For the records below, count the lines containing the word "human" and reply with the number alone.

[Items from a data source]

━━━━━━━━

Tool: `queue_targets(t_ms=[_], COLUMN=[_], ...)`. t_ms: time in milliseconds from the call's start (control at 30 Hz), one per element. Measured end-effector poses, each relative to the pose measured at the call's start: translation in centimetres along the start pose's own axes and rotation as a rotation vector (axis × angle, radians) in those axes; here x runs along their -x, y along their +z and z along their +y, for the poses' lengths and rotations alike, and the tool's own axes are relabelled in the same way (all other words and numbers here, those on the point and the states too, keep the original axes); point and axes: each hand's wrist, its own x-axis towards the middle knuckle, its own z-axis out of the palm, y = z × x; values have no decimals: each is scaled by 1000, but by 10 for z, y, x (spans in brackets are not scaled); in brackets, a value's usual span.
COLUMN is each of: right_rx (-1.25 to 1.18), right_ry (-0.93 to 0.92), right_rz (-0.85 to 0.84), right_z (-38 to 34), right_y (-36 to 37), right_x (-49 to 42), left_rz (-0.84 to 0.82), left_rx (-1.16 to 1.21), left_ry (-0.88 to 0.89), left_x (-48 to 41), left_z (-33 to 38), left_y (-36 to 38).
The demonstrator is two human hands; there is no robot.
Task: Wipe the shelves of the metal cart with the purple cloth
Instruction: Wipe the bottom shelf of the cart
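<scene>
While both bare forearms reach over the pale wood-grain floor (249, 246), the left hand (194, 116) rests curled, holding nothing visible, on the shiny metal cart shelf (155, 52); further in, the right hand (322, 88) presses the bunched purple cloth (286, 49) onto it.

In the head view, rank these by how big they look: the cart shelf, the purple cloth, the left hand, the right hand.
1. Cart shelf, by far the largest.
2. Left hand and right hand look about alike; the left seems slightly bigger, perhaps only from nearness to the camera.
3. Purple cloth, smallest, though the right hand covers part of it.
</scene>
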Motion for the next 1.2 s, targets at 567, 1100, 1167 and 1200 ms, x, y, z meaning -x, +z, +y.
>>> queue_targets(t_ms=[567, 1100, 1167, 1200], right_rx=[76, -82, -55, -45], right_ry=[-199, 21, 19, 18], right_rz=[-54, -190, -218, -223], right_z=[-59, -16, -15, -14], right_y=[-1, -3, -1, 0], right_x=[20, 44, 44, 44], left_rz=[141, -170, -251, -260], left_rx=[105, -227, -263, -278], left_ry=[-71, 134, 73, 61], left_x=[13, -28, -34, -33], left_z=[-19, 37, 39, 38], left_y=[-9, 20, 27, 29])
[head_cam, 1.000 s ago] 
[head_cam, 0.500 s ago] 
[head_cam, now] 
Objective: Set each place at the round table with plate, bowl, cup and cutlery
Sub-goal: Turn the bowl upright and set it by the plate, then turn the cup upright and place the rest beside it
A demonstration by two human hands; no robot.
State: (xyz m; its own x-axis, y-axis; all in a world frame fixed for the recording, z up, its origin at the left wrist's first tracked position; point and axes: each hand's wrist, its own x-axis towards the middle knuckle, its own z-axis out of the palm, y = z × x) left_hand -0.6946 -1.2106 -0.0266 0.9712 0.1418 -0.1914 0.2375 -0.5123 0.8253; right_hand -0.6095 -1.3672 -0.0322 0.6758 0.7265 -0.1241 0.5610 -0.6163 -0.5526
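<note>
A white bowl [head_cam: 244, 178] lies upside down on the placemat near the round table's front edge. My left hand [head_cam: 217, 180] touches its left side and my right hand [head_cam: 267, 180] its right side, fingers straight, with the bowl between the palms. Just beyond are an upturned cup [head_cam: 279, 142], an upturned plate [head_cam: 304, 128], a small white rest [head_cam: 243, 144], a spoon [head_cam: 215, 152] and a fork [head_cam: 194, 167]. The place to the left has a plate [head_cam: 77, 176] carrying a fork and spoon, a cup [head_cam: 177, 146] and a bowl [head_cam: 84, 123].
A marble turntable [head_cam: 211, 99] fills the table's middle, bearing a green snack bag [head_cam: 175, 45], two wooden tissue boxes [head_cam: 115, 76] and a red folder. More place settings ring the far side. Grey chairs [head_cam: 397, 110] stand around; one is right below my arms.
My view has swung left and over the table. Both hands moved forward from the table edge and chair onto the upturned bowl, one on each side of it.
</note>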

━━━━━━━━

## Response below
2